> [What you are asked to do] Leaving all pictures aside, copy exactly the lines from the start of the listing below through the line that contains "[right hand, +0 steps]", and only those lines.

> [Dataset section]
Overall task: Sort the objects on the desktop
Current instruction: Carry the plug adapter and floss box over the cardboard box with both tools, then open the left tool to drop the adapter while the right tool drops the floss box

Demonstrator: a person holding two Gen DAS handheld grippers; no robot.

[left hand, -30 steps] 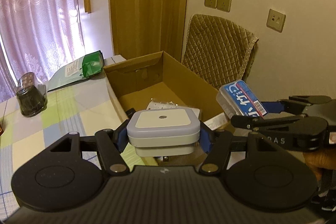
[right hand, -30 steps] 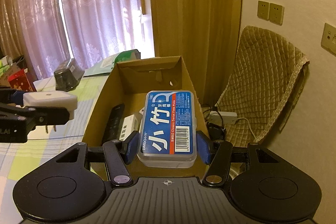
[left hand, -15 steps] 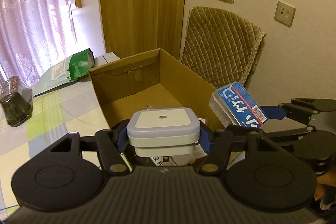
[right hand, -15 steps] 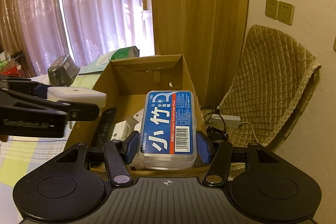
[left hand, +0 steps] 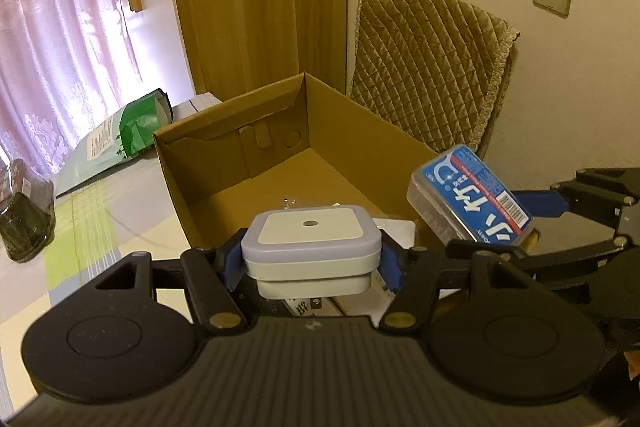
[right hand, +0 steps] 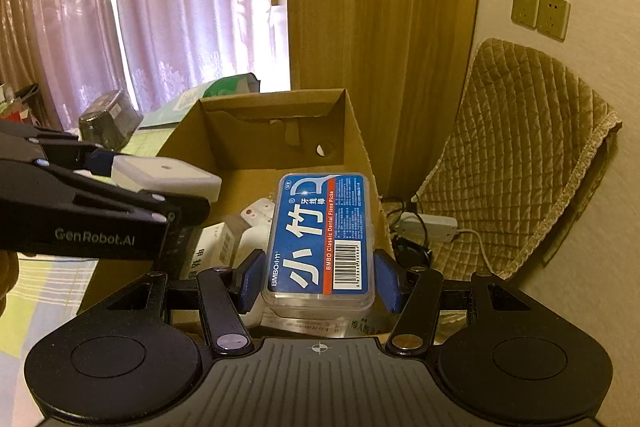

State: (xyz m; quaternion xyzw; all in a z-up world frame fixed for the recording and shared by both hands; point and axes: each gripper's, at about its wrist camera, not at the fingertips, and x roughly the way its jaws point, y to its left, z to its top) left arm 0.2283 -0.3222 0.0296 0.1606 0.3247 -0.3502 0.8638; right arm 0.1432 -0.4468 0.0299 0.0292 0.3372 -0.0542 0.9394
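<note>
Two grippers hold things over a box.

The left gripper (left hand: 311, 263) pinches a white square plug light (left hand: 310, 251) between its blue pads. The light is smooth plastic with round corners. The right gripper (right hand: 320, 279) pinches a clear floss box (right hand: 322, 239) with a blue label. Both hang over the open brown cardboard box (left hand: 360, 143). White packs (right hand: 224, 247) lie inside the box, partly hidden by the grippers. A quilted chair (left hand: 432, 67) stands behind, and a checked cloth (left hand: 80, 227) covers the table.
</note>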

> [Finished task]
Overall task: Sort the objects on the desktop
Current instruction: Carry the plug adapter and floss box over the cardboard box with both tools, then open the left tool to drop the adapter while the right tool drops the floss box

Demonstrator: a person holding two Gen DAS handheld grippers; no robot.

[left hand, -30 steps] 
[right hand, -30 steps] 
[left hand, -15 steps] 
[right hand, -15 steps] 
[left hand, +0 steps] 
[right hand, +0 steps] 

There is nothing more to the exercise.